Unfortunately, Optigan® did not come to a happy end for Mike. Along with Optigan®, Miner Industries also owned and operated the subsidiary of Magnus Organs. Magnus also had an office on the west coast, and over the years this office and it’s employees had sunk to disastrous levels of inefficiency and corruption. As Mike was the only “sane” Miner employee on the west coast, he was essentially coerced into taking care of the problems which had cropped up over at Magnus. To make a long story short, Mike essentially was put in charge of shutting down the Magnus Office, a task which was to occupy him for most of 1976. While Optigan® continued sparse production during this period, for all practical purposes Mike’s “battle” with Magnus marked the end of Optigan.
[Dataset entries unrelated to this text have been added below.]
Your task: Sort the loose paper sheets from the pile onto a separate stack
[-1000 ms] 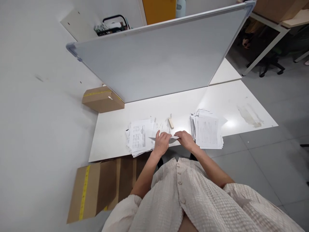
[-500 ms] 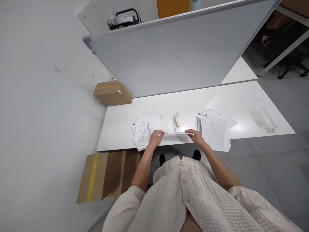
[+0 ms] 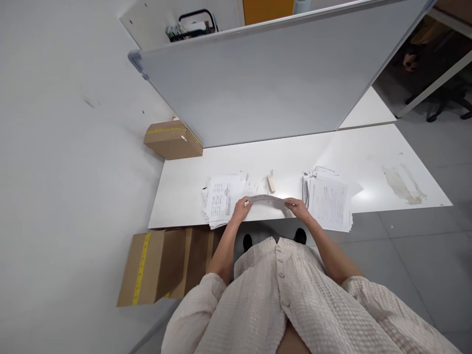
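Both my hands hold one sheet of paper above the near edge of the white table. My left hand pinches its left end and my right hand pinches its right end. The sheet bows upward in the middle between them. A stack of printed papers lies just left of my left hand. A second stack of papers lies right of my right hand. A small beige object rests on the table behind the sheet.
A large whiteboard stands tilted across the back of the table. One cardboard box sits at the table's far left corner, another cardboard box on the floor below the near left edge. A stain marks the right side.
My hands drew apart from the centre, stretching the sheet out between them. It has since arched upward in the middle. The view shifted slightly.
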Demonstrator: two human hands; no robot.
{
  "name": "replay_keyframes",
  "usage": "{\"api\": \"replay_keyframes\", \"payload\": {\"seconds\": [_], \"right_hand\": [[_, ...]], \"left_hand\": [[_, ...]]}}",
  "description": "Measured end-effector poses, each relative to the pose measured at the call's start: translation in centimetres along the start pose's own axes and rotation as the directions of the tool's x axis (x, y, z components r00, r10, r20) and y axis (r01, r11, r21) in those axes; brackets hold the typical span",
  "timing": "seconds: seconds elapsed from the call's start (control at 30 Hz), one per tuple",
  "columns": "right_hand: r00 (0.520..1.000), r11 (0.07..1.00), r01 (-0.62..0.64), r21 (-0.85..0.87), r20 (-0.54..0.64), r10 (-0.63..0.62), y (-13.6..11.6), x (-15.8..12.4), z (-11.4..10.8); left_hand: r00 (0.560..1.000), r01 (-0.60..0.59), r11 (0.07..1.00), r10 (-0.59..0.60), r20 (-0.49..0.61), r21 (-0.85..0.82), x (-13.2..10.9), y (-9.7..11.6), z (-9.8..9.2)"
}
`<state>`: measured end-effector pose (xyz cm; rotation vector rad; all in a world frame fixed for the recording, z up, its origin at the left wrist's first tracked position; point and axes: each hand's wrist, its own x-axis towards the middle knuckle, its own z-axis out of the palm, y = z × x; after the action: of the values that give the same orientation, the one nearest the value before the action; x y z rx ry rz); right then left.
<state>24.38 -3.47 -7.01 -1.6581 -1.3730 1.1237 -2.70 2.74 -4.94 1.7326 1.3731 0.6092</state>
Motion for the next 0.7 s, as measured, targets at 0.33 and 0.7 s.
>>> {"api": "replay_keyframes", "payload": {"seconds": [0.33, 0.7], "right_hand": [[1.000, 0.999, 0.020, -0.026, -0.022, -0.021, 0.4, 0.1, 0.0], [0.990, 0.985, -0.143, 0.101, 0.030, 0.140, 0.3, -1.9, -0.1]], "left_hand": [[0.997, 0.083, 0.992, -0.083, 0.009, -0.096, 0.7, -1.0, 0.8], [0.993, 0.118, 0.948, -0.108, 0.048, -0.295, -0.3, -1.4, 1.9]]}}
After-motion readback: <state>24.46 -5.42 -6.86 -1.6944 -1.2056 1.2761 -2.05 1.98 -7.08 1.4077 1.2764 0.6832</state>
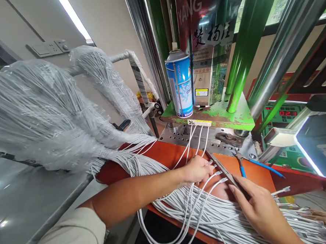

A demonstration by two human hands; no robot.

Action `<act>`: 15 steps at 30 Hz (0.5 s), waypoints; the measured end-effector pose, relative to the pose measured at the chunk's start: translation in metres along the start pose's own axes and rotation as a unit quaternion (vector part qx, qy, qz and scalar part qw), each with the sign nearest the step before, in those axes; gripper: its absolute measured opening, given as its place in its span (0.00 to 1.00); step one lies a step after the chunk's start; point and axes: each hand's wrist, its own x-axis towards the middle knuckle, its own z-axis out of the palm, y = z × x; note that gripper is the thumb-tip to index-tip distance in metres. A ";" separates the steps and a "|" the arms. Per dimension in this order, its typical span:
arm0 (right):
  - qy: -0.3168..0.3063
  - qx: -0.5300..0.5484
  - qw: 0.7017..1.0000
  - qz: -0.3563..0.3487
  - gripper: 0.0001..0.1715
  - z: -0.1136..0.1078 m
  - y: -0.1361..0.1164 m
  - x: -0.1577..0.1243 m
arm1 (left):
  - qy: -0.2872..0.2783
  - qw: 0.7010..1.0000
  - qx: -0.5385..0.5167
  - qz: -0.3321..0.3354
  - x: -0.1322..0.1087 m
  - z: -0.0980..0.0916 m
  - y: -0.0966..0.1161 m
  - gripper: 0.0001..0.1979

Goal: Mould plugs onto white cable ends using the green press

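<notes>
My left hand [197, 170] is closed around the ends of several white cables [197, 140] that run up into the metal mould plate [179, 134] of the press. My right hand [253, 205] rests on the orange bench [172, 154], fingers pinched on a thin dark metal tool [221, 168] whose tip points at the cable connectors beside my left hand. More white cables [215, 217] lie in a thick bundle under both forearms and loop down over the bench's front edge.
A blue spray can [179, 84] stands on the green press base [221, 116]. Blue-handled pliers [248, 166] lie on the bench behind my right hand. Large plastic-wrapped cable bundles [42, 111] hang at the left. A control panel with a red readout [287, 113] is at the right.
</notes>
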 end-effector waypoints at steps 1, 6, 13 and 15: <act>-0.004 0.003 1.000 0.002 0.15 0.000 0.002 0.000 | 0.004 1.000 -0.002 0.001 -0.001 0.000 0.000 0.14; -0.025 0.006 1.000 0.010 0.15 -0.002 0.007 -0.001 | 0.019 1.000 -0.016 0.002 -0.004 0.002 0.000 0.15; 0.003 -0.018 1.000 0.006 0.15 0.003 0.002 0.000 | -0.030 1.000 0.003 0.008 0.003 -0.008 -0.005 0.15; 0.036 -0.043 0.998 0.019 0.15 0.007 0.000 -0.001 | -0.011 0.998 0.040 0.039 0.004 -0.016 -0.008 0.16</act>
Several years ago Llyswen and I had the opportunity to get together with Mike and his former secretary Jo Woodraska at Jo’s home in Lake Elsinore, CA. We had a great time eating pizza and soaking in the jacuzzi as Mike and Jo reminisced further about their collective experiences at Optigan. Mike also brought along a slideshow loaded with more obscure photos detailing Optigan’s last days with Miner Industries. Of particular interest were the tradeshow snapshots of a couple of bizarre prototype Optigans.

Since I came into contact with him, Mike and I traded endless emails hashing out the finer details of daily life at Optigan. In fact, many of the details found in various places on this website come directly from his recollections. Currently I’m in the process of compiling this backlog of email into a coherent archive of information. A daunting task, but a worthy one!!

Sadly, in April 2008, Mike succumbed to cancer and departed from us, just as I was about to release a collection of samples culled from the master tape archive he gave me. In his memory, 10% of the proceeds from that sample set are donated to cancer research.

Comments 3

Thanks for your nice article on Mike, and for your generous contribution to ACS. It is always a shock when you hear of the passing of a fine friend that you have somehow lost touch with. I had not spoken to Mike in years. Last time we saw one another was around 1987 in El Cajon, CA when we just sat around and played music in the family room. We had been friends for about 10 years at the time and traveled the world together playing music on tour with the USO in 1969. I Googled his name today and found this site, and the very sad news of his passing. I had a song running through my head that the late John Stewart wrote and Mike used to sing… “July You’re A Woman”. Mike was a great mentor and a truly gifted artist. I had my own battle with cancer a couple of years ago and am a survivor so far. We are all just passin’ through brother. See you on the other side Mikey!

I enoyed your artical. Mike was my best friend back in the Cypress College choir days. I was devasted. He really supported my aspirations as a composer.